During the year, you received $500 in dividend income from this investment, which does not change the original cost or the current market value. The total return (before tax) on this investment is really $340, not an unrealized loss of $160.

The example is simple because we have used an investor who has held an investment for one year and the dividend was constant for the period.

But what happens if you have held an investment for many years? What happens if the dividend rate has changed, or if you have set up the dividend reinvestme­nt plan (DRIP)?

Some people have kept track of the total income paid to them for each investment on an annual basis. This will assist in calculatin­g the true return on an investment before tax during the total holding period.

Another challenge is factoring in the tax component if the investment is held in a taxable account.

For investment­s paying income, report taxable distributi­ons on T3 and T5 slips in which you pay tax even if you have not sold the investment. Tax from T3 and T5 income has to be paid even if the underlying investment has declined in value from your original cost.

If you hold foreign investment­s, then you may also have to factor in a currency gain or loss once the investment is sold.

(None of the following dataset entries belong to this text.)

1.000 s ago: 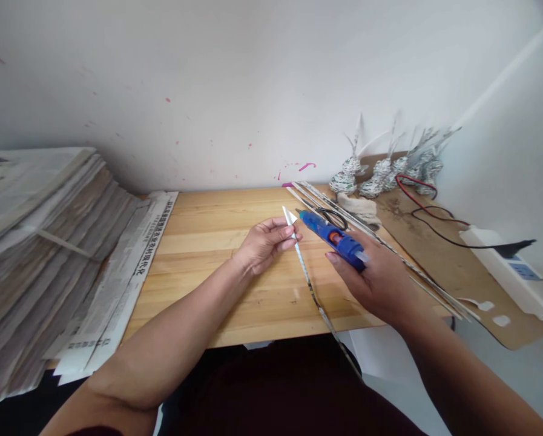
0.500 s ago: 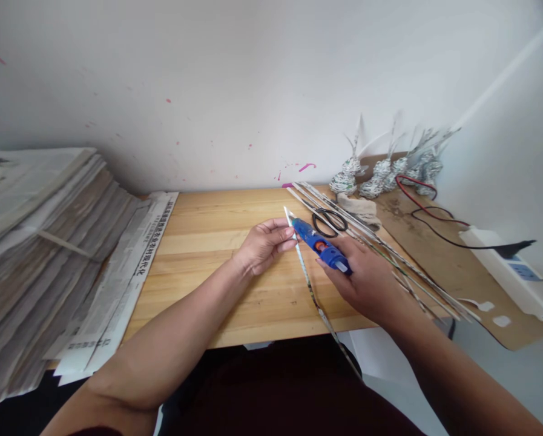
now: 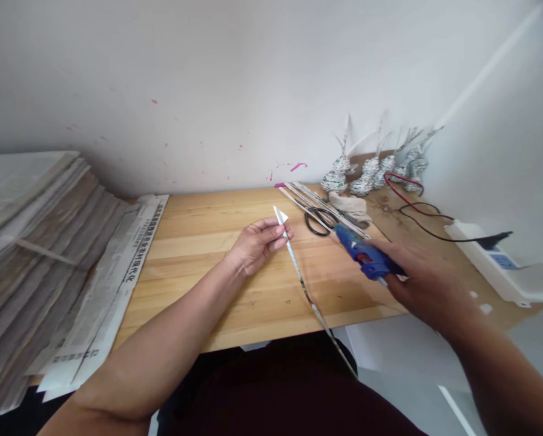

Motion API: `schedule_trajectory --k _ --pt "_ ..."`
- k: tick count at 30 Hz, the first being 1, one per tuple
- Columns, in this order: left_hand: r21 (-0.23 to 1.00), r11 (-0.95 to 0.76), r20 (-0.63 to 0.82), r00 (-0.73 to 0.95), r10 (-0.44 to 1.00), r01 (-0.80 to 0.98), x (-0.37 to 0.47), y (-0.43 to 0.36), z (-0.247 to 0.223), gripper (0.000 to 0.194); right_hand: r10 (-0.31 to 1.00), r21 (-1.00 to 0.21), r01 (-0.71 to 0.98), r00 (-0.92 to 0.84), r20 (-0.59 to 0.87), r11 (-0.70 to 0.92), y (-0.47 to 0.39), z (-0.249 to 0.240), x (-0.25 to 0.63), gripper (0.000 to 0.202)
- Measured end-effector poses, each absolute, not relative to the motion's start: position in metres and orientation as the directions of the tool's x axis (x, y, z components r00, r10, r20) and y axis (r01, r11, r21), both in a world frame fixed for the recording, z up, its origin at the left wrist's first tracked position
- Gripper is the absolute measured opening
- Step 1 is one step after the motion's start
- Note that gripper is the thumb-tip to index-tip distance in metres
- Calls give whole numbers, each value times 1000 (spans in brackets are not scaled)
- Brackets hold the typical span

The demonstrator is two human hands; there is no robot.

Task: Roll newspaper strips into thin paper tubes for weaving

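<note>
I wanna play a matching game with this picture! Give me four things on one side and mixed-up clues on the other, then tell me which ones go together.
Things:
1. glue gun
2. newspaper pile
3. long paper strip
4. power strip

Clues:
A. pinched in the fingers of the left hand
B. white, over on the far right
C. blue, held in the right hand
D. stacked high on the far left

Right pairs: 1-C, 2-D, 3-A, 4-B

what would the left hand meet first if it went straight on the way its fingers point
Probably the black loops beside the loose paper strips, though the left hand may be high enough to pass over them; depth is unclear.
</note>
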State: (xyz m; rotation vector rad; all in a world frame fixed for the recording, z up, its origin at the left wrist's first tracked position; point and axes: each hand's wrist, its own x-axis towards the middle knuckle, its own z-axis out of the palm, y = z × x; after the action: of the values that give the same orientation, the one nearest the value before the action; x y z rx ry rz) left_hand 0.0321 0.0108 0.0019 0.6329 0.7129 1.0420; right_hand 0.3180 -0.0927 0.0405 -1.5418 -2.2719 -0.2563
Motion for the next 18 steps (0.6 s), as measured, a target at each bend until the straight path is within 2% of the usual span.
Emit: schedule_trajectory --k 3,6,8,11,18 --pt "765 374 -229 322 919 -524 31 11 1 15 881 100 954 -300 367 283 -102 48 359 43" --pt "773 376 -232 323 917 -511 31 11 0 14 924 290 954 -182 336 82 -106 52 398 43" --pt "777 375 -235 319 918 -506 31 10 1 13 948 359 933 -128 290 16 -103 50 419 42" --pt "777 372 -241 306 921 -508 31 10 2 13 954 409 913 -112 277 -12 -91 41 436 40" --pt "789 370 -239 310 920 -490 31 11 0 15 963 456 884 -206 175 106 -63 20 444 39"
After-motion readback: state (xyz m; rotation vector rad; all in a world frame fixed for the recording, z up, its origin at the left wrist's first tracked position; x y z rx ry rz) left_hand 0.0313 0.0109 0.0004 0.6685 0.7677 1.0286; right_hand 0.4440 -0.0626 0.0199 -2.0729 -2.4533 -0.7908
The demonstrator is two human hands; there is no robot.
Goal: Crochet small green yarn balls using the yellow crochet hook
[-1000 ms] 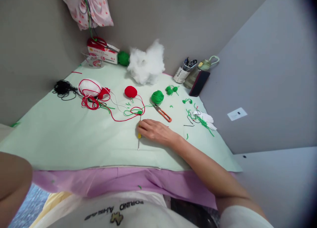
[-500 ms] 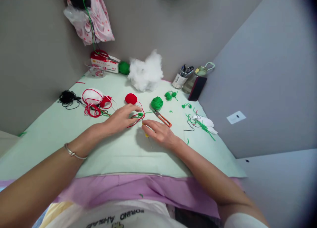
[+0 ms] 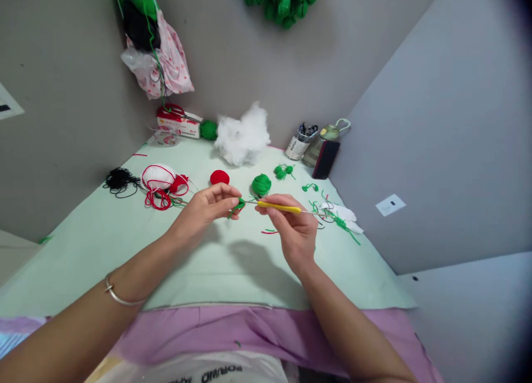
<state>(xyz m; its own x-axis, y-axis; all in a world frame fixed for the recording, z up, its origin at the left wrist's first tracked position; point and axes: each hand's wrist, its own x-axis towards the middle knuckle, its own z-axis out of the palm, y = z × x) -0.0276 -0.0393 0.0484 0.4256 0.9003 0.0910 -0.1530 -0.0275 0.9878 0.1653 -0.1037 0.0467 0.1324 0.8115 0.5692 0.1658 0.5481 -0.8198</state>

This becomes more complicate­d if dividends have been paid, especially if withholdin­g tax has been applied.

Another important point is that realized capital losses can generally only be applied against realized capital gains (not interest income or dividends).

You are permitted to carry net capital losses back three years and forward indefinite­ly. Upon death, net capital losses convert to non-capital losses and can be applied against all sources of income. If a person dies with both unrealized losses and realized losses, there likely is some tax planning that should be considered, especially if the deceased had a registered account.

If you have a non-registered account, it is important to understand the tax difference­s between interest income, dividend income, capital gains and deferred growth/return of capital. Total return should factor in the change in underlying market value of the investment, income received, foreign exchange gain or loss, transactio­ns charges and tax consequenc­es.